*Task description*
A complete and exact copy of the data below is required.

*Information shown*

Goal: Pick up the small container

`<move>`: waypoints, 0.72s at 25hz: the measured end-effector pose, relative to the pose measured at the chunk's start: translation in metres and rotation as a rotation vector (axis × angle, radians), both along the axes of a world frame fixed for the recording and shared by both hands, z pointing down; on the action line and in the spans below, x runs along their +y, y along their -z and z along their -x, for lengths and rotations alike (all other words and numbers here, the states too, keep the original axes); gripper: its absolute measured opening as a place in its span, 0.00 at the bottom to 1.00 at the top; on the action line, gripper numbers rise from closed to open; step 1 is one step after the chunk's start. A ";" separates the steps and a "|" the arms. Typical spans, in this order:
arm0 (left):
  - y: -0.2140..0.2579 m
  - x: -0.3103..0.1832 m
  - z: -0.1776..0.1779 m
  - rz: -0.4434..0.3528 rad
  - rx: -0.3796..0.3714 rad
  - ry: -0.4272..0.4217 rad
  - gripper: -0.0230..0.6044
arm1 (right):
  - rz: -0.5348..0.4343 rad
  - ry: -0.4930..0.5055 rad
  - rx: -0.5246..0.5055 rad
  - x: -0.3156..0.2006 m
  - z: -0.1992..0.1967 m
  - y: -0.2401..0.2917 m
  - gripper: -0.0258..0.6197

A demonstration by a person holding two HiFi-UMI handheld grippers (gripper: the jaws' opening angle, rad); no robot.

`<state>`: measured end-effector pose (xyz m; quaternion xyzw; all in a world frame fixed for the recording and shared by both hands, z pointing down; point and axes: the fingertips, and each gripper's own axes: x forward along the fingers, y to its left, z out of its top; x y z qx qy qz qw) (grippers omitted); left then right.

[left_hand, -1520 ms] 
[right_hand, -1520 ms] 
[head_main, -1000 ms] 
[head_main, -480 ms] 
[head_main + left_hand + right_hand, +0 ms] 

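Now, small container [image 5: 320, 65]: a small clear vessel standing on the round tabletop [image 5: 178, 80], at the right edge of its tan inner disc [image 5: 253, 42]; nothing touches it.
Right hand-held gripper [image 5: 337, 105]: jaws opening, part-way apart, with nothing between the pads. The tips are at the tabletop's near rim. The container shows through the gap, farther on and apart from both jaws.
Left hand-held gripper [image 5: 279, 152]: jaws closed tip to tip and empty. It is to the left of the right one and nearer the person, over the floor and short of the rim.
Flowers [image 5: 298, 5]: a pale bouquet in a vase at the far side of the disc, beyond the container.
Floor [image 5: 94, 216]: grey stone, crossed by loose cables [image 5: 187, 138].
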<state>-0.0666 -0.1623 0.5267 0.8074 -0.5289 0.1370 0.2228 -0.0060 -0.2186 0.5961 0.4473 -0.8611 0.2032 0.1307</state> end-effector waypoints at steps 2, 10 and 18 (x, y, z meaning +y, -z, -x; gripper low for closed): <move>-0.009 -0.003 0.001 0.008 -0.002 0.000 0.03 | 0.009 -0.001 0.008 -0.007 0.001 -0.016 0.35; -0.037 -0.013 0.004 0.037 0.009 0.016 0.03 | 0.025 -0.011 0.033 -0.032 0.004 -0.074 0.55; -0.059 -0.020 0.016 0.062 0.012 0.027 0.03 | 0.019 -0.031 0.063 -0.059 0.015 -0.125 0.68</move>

*Written answer*
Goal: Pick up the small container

`<move>`: waypoints, 0.72s at 25hz: the measured end-effector pose, relative to the pose measured at the chunk's start: translation in metres and rotation as a rotation vector (axis × angle, radians), both along the axes of a world frame fixed for the recording and shared by both hands, z pointing down; on the action line and in the spans below, x runs along their +y, y along their -z and z along their -x, for lengths and rotations alike (all other words and numbers here, the states too, keep the original axes); gripper: its absolute measured opening as a place in its span, 0.00 at the bottom to 1.00 at the top; on the action line, gripper numbers rise from closed to open; step 1 is one step after the chunk's start. A ";" separates the steps and a "|" the arms. Typical spans, in this order:
arm0 (left):
  - y: -0.2140..0.2579 m
  - x: -0.3103..0.1832 m
  - z: -0.1776..0.1779 m
  - rz: -0.4434..0.3528 rad
  - rx: -0.3796..0.3714 rad
  - ry: -0.4272..0.4217 rad
  - gripper: -0.0230..0.6044
arm1 (right):
  - rz: -0.5348..0.4343 rad
  - ry: -0.4930..0.5055 rad
  - rx: -0.5246..0.5055 rad
  - x: -0.3156..0.2006 m
  - z: -0.1992..0.1967 m
  - y: -0.2401..0.2917 m
  - gripper: -0.0258..0.6197

A demonstration by a person holding two HiFi-UMI handheld grippers (gripper: the jaws' opening angle, rad); no robot.

`<state>`: measured end-effector pose (xyz m; quaternion xyzw; all in a world frame fixed for the recording and shared by both hands, z pointing down; point and axes: the fingertips, and each gripper's own axes: x forward along the fingers, y to its left, z out of its top; x y z qx qy qz qw) (grippers omitted); left then right.

[left_hand, -1520 ms] 
[right_hand, -1520 ms] 
[head_main, -1000 ms] 
[head_main, -480 ms] 
[head_main + left_hand + right_hand, +0 ms] 

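Now, small container [image 5: 320, 65]: a small clear vessel standing on the round tabletop [image 5: 178, 80], at the right edge of its tan inner disc [image 5: 253, 42]; nothing touches it.
Right hand-held gripper [image 5: 337, 105]: jaws opening, part-way apart, with nothing between the pads. The tips are at the tabletop's near rim. The container shows through the gap, farther on and apart from both jaws.
Left hand-held gripper [image 5: 279, 152]: jaws closed tip to tip and empty. It is to the left of the right one and nearer the person, over the floor and short of the rim.
Flowers [image 5: 298, 5]: a pale bouquet in a vase at the far side of the disc, beyond the container.
Floor [image 5: 94, 216]: grey stone, crossed by loose cables [image 5: 187, 138].
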<state>-0.0666 -0.1623 0.5267 0.8074 -0.5289 0.1370 0.2228 -0.0060 -0.2186 0.5961 0.4473 -0.8611 0.2032 0.1307</state> end-effector waypoints at steps 2, 10 and 18 (x, y, z meaning +y, -z, -x; gripper low for closed): <move>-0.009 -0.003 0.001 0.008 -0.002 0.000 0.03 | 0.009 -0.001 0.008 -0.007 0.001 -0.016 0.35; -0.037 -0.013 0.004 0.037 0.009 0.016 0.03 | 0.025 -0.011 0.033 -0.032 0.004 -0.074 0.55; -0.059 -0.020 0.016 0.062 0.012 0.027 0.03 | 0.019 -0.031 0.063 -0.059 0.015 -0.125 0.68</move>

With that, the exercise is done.